This rule is no longer applicable. NASD Rule 2360 has been superseded by FINRA Rule 2130. Please consult the appropriate FINRA Rule.

(a) No member that is promoting a day-trading strategy, directly or indirectly, shall open an account for or on behalf of a non-institutional customer, unless, prior to opening the account, the member has furnished to the customer the risk disclosure statement set forth in Rule 2361 and has:
 
(1) approved the customer's account for a day-trading strategy in accordance with the procedures set forth in paragraph (b) and prepared a record setting forth the basis on which the member has approved the customer's account; or
 
(2) received from the customer a written agreement that the customer does not intend to use the account for the purpose of engaging in a day-trading strategy, except that the member may not rely on such agreement if the member knows that the customer intends to use the account for the purpose of engaging in a day-trading strategy.
 
(b) In order to approve a customer's account for a day-trading strategy, a member shall have reasonable grounds for believing that the day-trading strategy is appropriate for the customer.
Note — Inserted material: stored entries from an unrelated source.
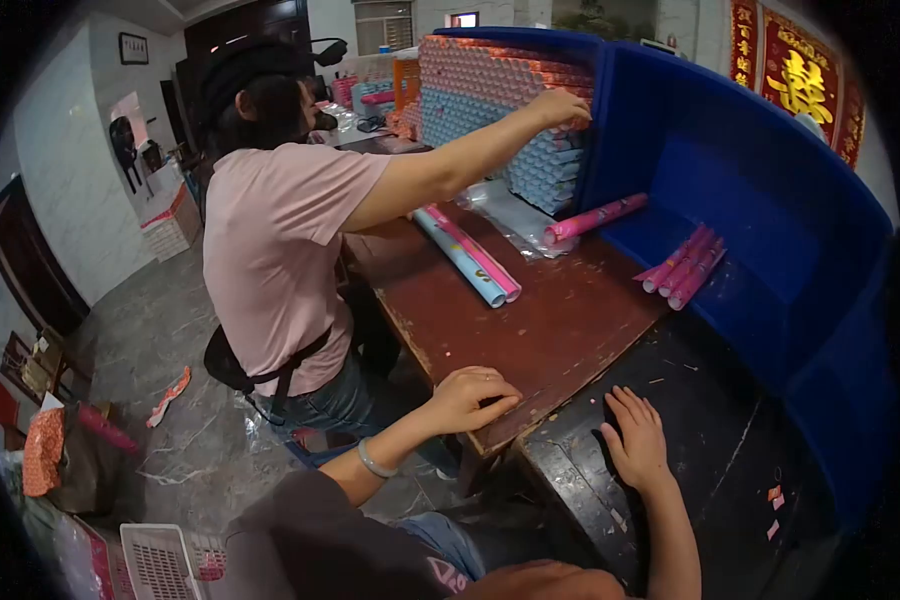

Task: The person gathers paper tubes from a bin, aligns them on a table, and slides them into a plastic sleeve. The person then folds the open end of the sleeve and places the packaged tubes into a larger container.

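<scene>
My left hand (472, 397) rests at the near corner of the brown table (450, 320), fingers stretched out and nothing held. Flat on the black table (710, 400) lies my right hand (636, 440), its fingers apart and holding nothing. Beyond my hands, a light blue roll (460, 257) and a pink roll (485, 262) lie side by side on the brown table, near the co-worker. Another pink roll (596, 219) lies farther right, by the large blue bin (730, 180). Several short pink rolls (684, 268) sit together at the bin's front edge.
A co-worker in a pink shirt (280, 220) stands at left, one hand (562, 108) at a tall stack of rolls (500, 110). Clear plastic bags (515, 222) lie below the stack. Paper scraps (774, 495) dot the black table. A white basket (160, 565) stands lower left.
</scene>
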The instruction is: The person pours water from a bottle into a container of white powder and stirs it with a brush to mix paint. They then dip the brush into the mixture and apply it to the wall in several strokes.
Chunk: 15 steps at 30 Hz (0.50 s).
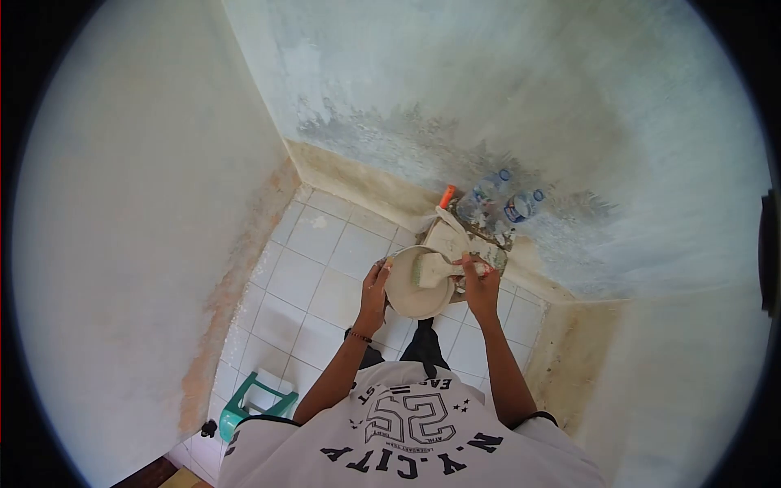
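Observation:
My left hand (375,294) grips the left rim of a round pale bucket (407,307), its fingers closed over the edge. In my right hand (481,285) is a wide paint brush (435,271), held by its handle. The brush is coated in whitish paint, and its bristle end lies over the inside of the bucket. Whitish residue covers the bucket's inner wall. How much paint is inside cannot be made out.
Beyond the bucket, a cluttered stand (486,244) by the wall holds clear plastic bottles (521,206) and an orange-handled tool (447,196). A green plastic stool (236,411) stands lower left on the white tiled floor (297,268). Stained walls (455,81) enclose the corner.

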Each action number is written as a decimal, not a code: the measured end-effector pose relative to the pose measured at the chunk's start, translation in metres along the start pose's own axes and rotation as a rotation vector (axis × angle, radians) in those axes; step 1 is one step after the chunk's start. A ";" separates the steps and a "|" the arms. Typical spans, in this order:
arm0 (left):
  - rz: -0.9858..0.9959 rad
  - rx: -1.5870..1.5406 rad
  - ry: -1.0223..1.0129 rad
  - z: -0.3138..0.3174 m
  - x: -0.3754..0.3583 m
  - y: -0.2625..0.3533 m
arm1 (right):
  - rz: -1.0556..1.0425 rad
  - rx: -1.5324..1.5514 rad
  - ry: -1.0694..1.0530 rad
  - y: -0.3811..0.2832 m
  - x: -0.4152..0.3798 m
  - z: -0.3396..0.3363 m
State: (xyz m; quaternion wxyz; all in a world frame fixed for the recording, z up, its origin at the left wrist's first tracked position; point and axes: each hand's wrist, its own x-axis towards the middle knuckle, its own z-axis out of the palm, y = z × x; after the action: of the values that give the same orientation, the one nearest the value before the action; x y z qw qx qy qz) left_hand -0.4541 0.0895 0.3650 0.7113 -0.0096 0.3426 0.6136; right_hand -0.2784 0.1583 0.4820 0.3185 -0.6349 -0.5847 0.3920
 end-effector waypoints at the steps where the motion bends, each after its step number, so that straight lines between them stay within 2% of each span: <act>1: -0.003 0.002 -0.029 -0.001 -0.002 -0.004 | 0.019 -0.055 -0.002 -0.002 -0.001 -0.008; 4: -0.009 0.015 -0.004 0.013 -0.009 -0.010 | -0.040 -0.199 -0.021 -0.024 -0.006 -0.031; 7: 0.008 0.083 0.019 0.015 -0.028 -0.002 | 0.064 -0.270 -0.021 -0.067 -0.029 -0.028; 10: 0.082 0.134 0.028 0.033 -0.059 0.013 | 0.110 -0.019 -0.071 -0.123 -0.049 -0.028; 13: 0.081 0.192 -0.042 0.027 -0.077 0.030 | 0.194 -0.377 -0.130 -0.185 -0.061 -0.020; 15: 0.101 0.230 -0.050 0.015 -0.080 0.002 | 0.170 -0.410 -0.161 -0.170 -0.068 -0.023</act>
State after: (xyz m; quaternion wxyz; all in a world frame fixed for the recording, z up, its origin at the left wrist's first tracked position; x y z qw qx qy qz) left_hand -0.4497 0.0272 0.4172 0.6843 0.1048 0.3930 0.6052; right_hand -0.3426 0.1110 0.6482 0.1011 -0.6999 -0.6202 0.3395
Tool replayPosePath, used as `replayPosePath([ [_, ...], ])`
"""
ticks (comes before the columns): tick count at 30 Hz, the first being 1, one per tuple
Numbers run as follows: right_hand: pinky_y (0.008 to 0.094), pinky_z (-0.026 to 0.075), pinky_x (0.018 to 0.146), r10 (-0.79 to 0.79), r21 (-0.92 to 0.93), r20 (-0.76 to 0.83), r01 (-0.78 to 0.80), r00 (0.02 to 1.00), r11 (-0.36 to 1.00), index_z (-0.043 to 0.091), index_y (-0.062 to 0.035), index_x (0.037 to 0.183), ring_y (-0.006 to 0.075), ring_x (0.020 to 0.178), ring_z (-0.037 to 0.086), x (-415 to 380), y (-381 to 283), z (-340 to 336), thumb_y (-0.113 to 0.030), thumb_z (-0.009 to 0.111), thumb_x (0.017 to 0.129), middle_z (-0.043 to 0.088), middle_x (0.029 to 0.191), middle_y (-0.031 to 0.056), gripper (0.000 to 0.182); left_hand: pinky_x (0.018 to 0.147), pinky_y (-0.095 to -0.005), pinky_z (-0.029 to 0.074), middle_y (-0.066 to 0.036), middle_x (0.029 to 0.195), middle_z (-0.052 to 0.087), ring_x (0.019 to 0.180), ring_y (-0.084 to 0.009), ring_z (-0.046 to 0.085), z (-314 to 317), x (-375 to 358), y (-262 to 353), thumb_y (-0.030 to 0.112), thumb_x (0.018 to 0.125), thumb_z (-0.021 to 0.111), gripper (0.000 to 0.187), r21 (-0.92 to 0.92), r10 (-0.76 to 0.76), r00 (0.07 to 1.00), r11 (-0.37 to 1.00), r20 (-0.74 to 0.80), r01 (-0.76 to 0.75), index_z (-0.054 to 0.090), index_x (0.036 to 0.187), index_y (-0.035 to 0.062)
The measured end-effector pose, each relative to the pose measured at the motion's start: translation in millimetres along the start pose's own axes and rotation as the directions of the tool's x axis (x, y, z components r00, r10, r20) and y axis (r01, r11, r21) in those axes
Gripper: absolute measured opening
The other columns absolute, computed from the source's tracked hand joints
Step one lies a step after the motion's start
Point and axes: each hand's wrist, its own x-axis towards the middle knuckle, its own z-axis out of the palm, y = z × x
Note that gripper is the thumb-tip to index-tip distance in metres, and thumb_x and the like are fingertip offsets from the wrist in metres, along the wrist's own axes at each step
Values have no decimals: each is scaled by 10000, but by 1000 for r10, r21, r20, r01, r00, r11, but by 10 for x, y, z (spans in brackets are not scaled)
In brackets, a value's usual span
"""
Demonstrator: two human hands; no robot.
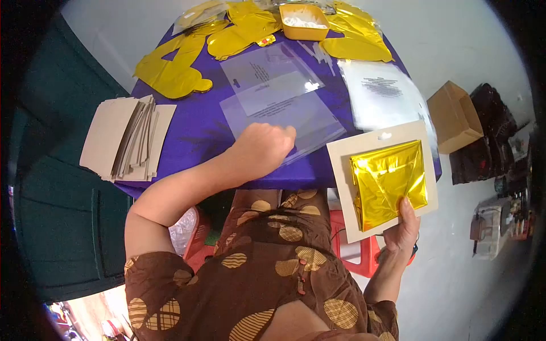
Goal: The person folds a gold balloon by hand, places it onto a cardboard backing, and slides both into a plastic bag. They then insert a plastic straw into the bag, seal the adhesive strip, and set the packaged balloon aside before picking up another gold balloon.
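Observation:
In my right hand is a cream backing card with a hang hole at its top. A folded gold foil balloon lies against the card, and my thumb presses on its lower edge. My left hand is closed in a fist over the near part of a clear plastic bag printed with small text. Its fingertips are turned under, and what they hold, if anything, is hidden. Another clear printed bag overlaps that one farther back on the purple tablecloth.
A stack of cream cards stands at the table's left edge. Clear bags are piled at the right. Flat gold foil balloons lie along the back, around a yellow tub with white contents. A cardboard box sits beyond the right edge.

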Motion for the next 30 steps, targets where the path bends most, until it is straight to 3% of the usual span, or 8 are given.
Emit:
replayPosePath([
  [5, 452, 486, 1004, -13, -134, -18, 11, 1000, 991, 437, -16, 1412, 261, 1165, 598, -23, -74, 96, -114, 660, 905, 582, 1317, 117, 562, 631, -527, 481, -235, 682, 616, 681, -447, 615, 44, 32, -9, 135, 834, 616, 183, -197, -222, 974, 954, 32, 224, 548, 783, -26],
  [10, 410, 482, 993, 81, -184, -1, -79, 997, 980, 466, -6, 1383, 257, 1132, 608, -39, -57, 196, -83, 698, 872, 608, 1268, 121, 567, 646, -497, 489, -249, 717, 624, 703, -438, 628, 42, 53, -10, 141, 815, 622, 214, -321, -214, 975, 920, 67, 224, 568, 731, -48],
  [17, 410, 480, 990, 59, -198, 24, -53, 998, 979, 460, 1, 1389, 264, 1149, 602, -65, -112, 335, -83, 706, 864, 608, 1276, 125, 586, 655, -463, 511, -243, 723, 637, 699, -411, 645, 111, 110, 78, 138, 819, 638, 223, -361, -256, 952, 882, 169, 301, 582, 747, -65],
  [20, 407, 475, 1001, 93, -219, 54, -79, 994, 973, 461, 0, 1386, 259, 1157, 600, -55, -117, 322, -93, 713, 863, 601, 1287, 121, 588, 656, -454, 522, -242, 719, 645, 689, -398, 656, -118, 187, 196, 154, 834, 640, 238, -398, -323, 866, 788, 381, 469, 600, 767, -71],
  [23, 402, 471, 1016, 171, -267, 54, -151, 984, 952, 465, -12, 1378, 254, 1163, 597, -56, -56, 257, -106, 721, 862, 594, 1292, 113, 583, 661, -444, 534, -235, 717, 656, 687, -387, 665, -105, 210, 193, 162, 840, 642, 238, -401, -332, 833, 758, 443, 515, 620, 773, -65],
  [26, 397, 467, 1020, 240, -264, 51, -218, 970, 939, 479, -14, 1369, 251, 1161, 597, -75, 25, 264, -100, 723, 858, 598, 1287, 108, 572, 679, -448, 541, -236, 733, 663, 706, -393, 668, -11, 177, 200, 163, 838, 631, 232, -371, -285, 915, 848, 285, 379, 630, 762, -57],
  [30, 383, 468, 1019, 339, -213, 56, -320, 939, 923, 498, -22, 1360, 234, 1156, 597, -80, 176, 201, -87, 725, 859, 604, 1280, 98, 554, 705, -473, 536, -250, 755, 660, 737, -415, 667, 89, 154, 223, 168, 829, 615, 230, -316, -256, 941, 894, 220, 317, 640, 764, -52],
])
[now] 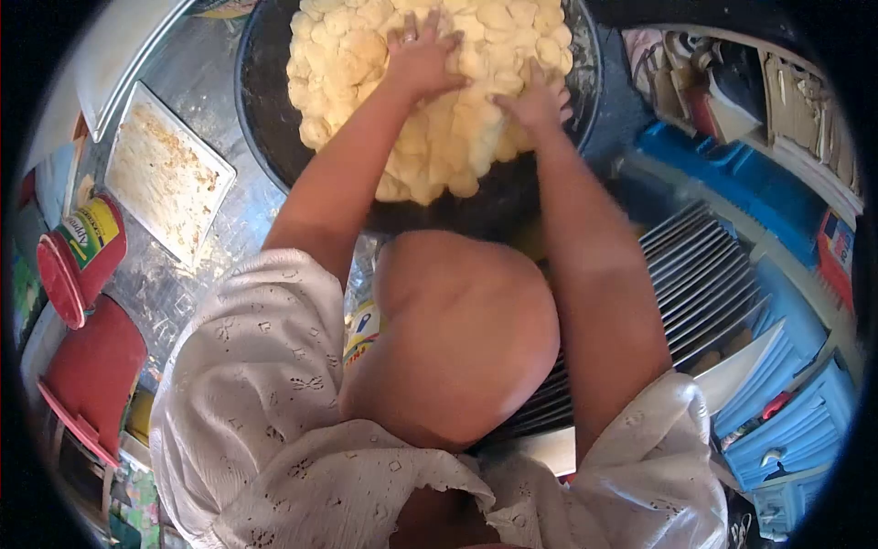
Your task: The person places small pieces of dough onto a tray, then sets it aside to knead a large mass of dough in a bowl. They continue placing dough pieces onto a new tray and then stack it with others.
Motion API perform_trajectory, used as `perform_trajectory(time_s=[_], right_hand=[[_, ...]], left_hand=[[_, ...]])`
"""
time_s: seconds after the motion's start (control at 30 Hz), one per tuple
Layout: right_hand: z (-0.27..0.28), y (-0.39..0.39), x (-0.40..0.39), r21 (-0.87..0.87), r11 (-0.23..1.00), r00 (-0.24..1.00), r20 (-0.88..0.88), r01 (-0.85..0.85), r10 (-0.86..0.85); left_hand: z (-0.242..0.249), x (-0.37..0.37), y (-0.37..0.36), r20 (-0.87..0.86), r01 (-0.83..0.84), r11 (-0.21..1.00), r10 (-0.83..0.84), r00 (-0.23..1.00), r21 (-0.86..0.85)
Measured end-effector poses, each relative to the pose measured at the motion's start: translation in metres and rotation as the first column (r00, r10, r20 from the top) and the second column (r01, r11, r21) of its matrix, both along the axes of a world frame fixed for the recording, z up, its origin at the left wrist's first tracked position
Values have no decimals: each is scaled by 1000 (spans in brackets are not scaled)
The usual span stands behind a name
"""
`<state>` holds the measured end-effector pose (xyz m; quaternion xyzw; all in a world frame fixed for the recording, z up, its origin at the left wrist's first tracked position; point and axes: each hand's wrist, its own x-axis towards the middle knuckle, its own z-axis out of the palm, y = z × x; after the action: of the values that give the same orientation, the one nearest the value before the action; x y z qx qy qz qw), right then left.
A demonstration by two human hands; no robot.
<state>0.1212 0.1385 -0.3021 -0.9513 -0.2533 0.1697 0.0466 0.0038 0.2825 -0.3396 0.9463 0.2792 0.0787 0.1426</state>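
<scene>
A large mound of pale yellow dough lumps (430,137) fills a wide black basin (265,119) at the top of the head view. My left hand (425,62) lies on the dough near the far side, its fingers spread and a ring on one of them. Nearer the basin's right side, my right hand (538,102) rests on the lumps with its fingers apart. Both hands press against the surface and neither is closed around a piece. The dough under my palms is hidden.
A stained flat tray (169,174) lies to the left of the basin. Beside it are a red labelled tub (82,256) and a larger red container (96,375). Stacked dark metal trays (700,284) and blue crates (786,421) stand to the right. My bare knee (457,329) is below the basin.
</scene>
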Motion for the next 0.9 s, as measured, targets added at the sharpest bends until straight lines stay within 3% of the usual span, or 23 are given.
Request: perform_trajectory(time_s=[0.1, 0.17, 0.23, 0.3, 0.33, 0.4, 0.43, 0.47, 0.5, 0.57, 0.63, 0.67, 0.7, 0.77, 0.8, 0.83, 0.9], right_hand=[[8, 12, -1, -177, 979, 985, -156, -97, 70], [-14, 6, 4, -51, 989, 967, -222, -139, 125], [-14, 2, -2, 224, 943, 809, -487, -248, 328], [-15, 5, -5, 196, 902, 790, -435, -384, 431], [-10, 6, -6, 204, 922, 842, -378, -330, 385], [-9, 13, -6, 217, 936, 887, -318, -276, 335], [-12, 17, -6, 139, 926, 913, -169, -350, 371], [-16, 18, -7, 46, 912, 913, -26, -407, 408], [-22, 17, -9, 38, 915, 914, -40, -402, 403], [-32, 23, -6, 201, 958, 884, -382, -205, 269], [-23, 16, -7, 226, 938, 845, -414, -264, 337], [-17, 13, -5, 250, 914, 803, -440, -320, 401], [-15, 10, -2, 253, 914, 805, -436, -318, 401], [-14, 2, 1, 211, 809, 628, -534, -549, 566], [-11, 0, 1, 199, 807, 576, -607, -556, 547], [-7, -2, -1, 197, 809, 580, -606, -554, 545], [2, 0, -6, 167, 937, 547, -775, -306, 317]], left_hand=[[-13, -12, -10, 62, 57, 998, -56, 996, -15], [-7, -21, -17, -67, 160, 981, -168, 984, -108], [3, -38, -29, -23, 172, 974, -178, 984, -148], [4, -54, -38, 1, 160, 837, -187, 982, -522], [5, -58, -37, 7, 162, 840, -184, 983, -517], [9, -65, -34, 16, 79, 727, -94, 995, -682], [12, -65, -30, 15, 80, 723, -96, 995, -686], [13, -63, -24, 36, 88, 860, -81, 996, -502], [12, -62, -21, 57, 85, 952, -71, 996, -295], [5, -56, -21, 12, 74, 951, -73, 997, -299], [4, -51, -29, -217, 111, 949, -180, 959, -295], [-7, -58, -38, -65, 156, 950, -180, 981, -270], [-13, -65, -45, -64, 159, 951, -182, 981, -265], [-13, -80, -59, 155, 279, 759, -233, 960, -588], [-6, -86, -65, 157, 284, 759, -238, 959, -586], [2, -92, -71, 98, 251, 769, -240, 966, -587], [10, -96, -71, 45, 219, 782, -238, 970, -583]])
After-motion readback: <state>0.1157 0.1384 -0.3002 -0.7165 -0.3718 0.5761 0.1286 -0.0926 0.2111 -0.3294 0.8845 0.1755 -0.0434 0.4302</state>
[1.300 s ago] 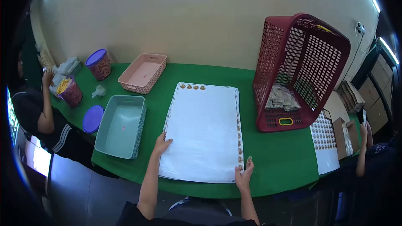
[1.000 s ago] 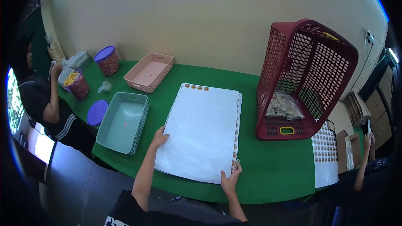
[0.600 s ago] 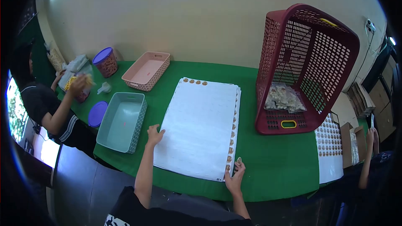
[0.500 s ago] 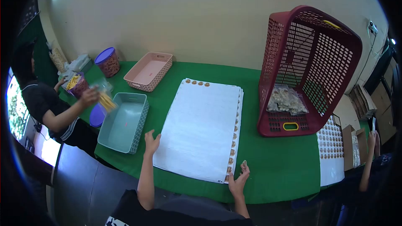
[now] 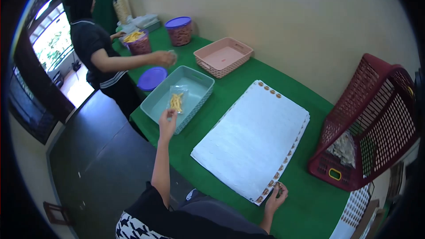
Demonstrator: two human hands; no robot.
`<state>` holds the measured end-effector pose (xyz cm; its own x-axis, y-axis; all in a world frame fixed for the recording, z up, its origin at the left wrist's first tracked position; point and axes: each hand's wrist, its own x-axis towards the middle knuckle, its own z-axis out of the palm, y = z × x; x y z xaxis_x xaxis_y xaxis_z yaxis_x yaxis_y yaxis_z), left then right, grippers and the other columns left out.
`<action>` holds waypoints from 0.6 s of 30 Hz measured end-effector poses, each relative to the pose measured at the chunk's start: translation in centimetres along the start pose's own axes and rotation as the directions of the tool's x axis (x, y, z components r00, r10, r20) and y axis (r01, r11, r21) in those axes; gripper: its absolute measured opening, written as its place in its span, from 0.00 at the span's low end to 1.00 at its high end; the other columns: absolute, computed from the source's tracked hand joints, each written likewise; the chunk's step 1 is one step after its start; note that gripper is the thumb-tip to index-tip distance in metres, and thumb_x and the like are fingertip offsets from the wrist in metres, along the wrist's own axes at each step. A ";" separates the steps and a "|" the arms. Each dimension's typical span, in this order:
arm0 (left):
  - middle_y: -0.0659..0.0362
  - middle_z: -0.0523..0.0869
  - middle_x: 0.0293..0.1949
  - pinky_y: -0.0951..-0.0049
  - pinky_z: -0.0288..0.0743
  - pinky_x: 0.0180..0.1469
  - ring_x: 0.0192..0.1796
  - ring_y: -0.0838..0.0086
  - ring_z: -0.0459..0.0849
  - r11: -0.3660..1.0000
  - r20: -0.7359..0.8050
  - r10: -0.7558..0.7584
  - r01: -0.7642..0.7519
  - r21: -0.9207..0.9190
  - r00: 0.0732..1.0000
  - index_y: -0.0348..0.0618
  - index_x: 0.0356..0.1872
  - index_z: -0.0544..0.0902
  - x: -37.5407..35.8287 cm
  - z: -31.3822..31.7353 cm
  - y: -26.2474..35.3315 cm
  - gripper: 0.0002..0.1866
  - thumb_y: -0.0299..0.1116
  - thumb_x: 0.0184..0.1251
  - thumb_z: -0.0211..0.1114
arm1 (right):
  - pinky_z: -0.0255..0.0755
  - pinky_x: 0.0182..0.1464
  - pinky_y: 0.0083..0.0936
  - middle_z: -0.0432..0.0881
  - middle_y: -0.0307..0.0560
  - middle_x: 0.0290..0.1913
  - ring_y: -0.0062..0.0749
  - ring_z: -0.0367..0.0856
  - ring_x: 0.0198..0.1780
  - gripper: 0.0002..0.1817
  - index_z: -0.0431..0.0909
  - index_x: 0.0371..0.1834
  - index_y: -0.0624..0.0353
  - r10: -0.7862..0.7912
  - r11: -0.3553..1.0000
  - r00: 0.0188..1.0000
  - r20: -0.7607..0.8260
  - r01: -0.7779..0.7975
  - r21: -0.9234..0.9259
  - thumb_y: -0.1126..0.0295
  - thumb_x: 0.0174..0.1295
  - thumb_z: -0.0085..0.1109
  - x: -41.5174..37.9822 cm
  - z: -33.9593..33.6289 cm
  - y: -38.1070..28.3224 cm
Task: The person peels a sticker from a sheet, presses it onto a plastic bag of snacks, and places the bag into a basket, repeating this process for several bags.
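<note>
My left hand (image 5: 168,123) pinches the lower edge of a clear plastic bag of yellow snack sticks (image 5: 176,101), over the green basket (image 5: 195,79). At the near right corner of a stack of white sheets (image 5: 256,135), my right hand (image 5: 275,198) has its fingers curled in; whether they grip anything is too small to tell. Round brown stickers (image 5: 287,160) run along the right edge of the stack.
At the left a person (image 5: 95,40) stretches an arm over the table. Nearby are a purple lid (image 5: 152,78), an open snack tub (image 5: 138,44), a closed tub (image 5: 179,33) and a pink basket (image 5: 223,55). A maroon crate (image 5: 336,148) stands right.
The view has turned left. My left hand has moved from beside the sheets to the green basket and taken hold of the snack bag. The other person's hand no longer holds that bag.
</note>
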<state>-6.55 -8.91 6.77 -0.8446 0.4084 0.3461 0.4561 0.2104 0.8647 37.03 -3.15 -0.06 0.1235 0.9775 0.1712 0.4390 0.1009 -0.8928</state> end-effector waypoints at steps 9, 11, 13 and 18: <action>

In making this determination, the member shall exercise reasonable diligence to ascertain the essential facts relative to the customer, including:
 
(1) Investment objectives;
 
(2) Investment and trading experience and knowledge (e.g., number of years, size, frequency and type of transactions);
 
(3) Financial situation, including: estimated annual income from all sources, estimated net worth (exclusive of family residence), and estimated liquid net worth (cash, securities, other);
 
(4) Tax status;
 
(5) Employment status (name of employer, self-employed or retired);
 
(6) Marital status and number of dependents; and
 
(7) Age.
 
(c) If a member that is promoting a day-trading strategy opens an account for a non-institutional customer in reliance on a written agreement from the customer pursuant to paragraph (a)(2) and, following the opening of the account, knows that the customer is using the account for a day-trading strategy, then the member shall be required to approve the customer's account for a day-trading strategy in accordance with paragraph (a)(1) as soon as practicable, but in no event later than 10 days following the date that such member knows that the customer is using the account for such a strategy.
 
(d) Any record or written statement prepared or obtained by a member pursuant to this rule shall be preserved in accordance with Rule 3110(a).
 
(e) For purposes of this rule, the term "day-trading strategy" means an overall trading strategy characterized by the regular transmission by a customer of intra-day orders to effect both purchase and sale transactions in the same security or securities.
 
(f) For purposes of this rule, the term "non-institutional customer" means a customer that does not qualify as an "institutional account" under Rule 3110(c)(4).
 
(g) A firm will not be deemed to be "promoting a day-trading strategy" for purposes of this rule solely by its engaging in the following activities:
 
(1) Promoting efficient execution services or lower execution costs based on multiple trades;
 
(2) Providing general investment research or advertising the high quality or prompt availability of such general research; and
 
(3) Having a Web site that provides general financial information or news or that allows the multiple entry of intra-day purchases and sales of the same securities.
 
Adopted by SR-NASD-99-41 eff. Oct. 16, 2000.

Selected Notices: 00-62.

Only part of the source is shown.